We were both vulnerable now, exposed. Nothing could be hidden between us.

But it didn't seem to matter. She pulled me on top of her and positioned me between her legs. She locked her legs around me, kissing me until it got so sloppy that we were practically gnawing each other. My hands coated her arms with feverish rubs that trailed to her wrists. I pinned them to her hips and delighted in the lustful wiggle that erupted from her hips as she mewled into another long kiss.

She wanted me and I desperately wanted her, too. I wanted nothing more than to plow her into the earth for running away from me. I wanted to mark her so she would never stray. I wanted to chase her all over again, to tackle her to the ground and claim her wherever we landed.

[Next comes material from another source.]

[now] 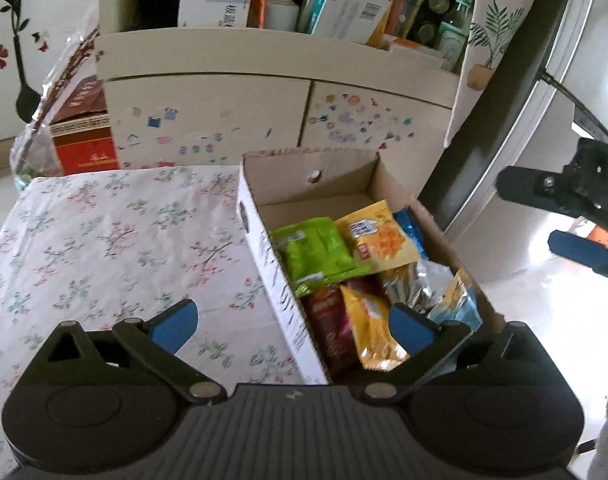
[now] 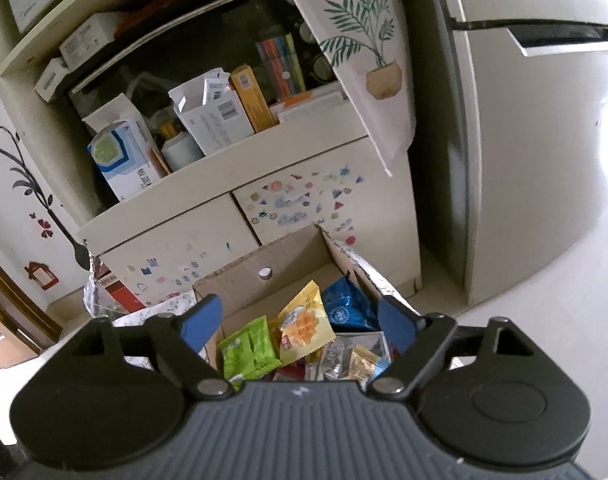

Another round of howls rang through the trees. She gasped out of the kiss. “Fuck.”

My insides flipped as my cock throbbed. “Fuck is right.”

Damn it, I had been gone for too long. I'd gotten lost in her and hadn’t alerted my pack that I’d found her. They must have thought I was in trouble. Although I was ready to admit that maybe I was because Kiara was trouble herself. She was alluring. She was so tempting, I just wanted to say fuck it and have her all to myself.

“Fuck,” I grunted while controlling myself. “That’s for another time.”

She glared up at me. “Who said I was going to let you fuck me?”

“You kissed me first.”

“You kissed me first.”

I narrowed my eyes at her. I could prove her wrong by teasing her and convincing her to give me another kiss. But…

If I took her now, I’d ruin the ritual, destroying any chance of us having a good future. Perhaps she was acting on behalf of my demon, tempting me, trying to get me to fail at my task. My fingers drifted over her breasts, thumbs circling her nipples as more howls reached my ears. Her lower lip twitched as her eyes rolled back.

She whimpered, “We could go somewhere.”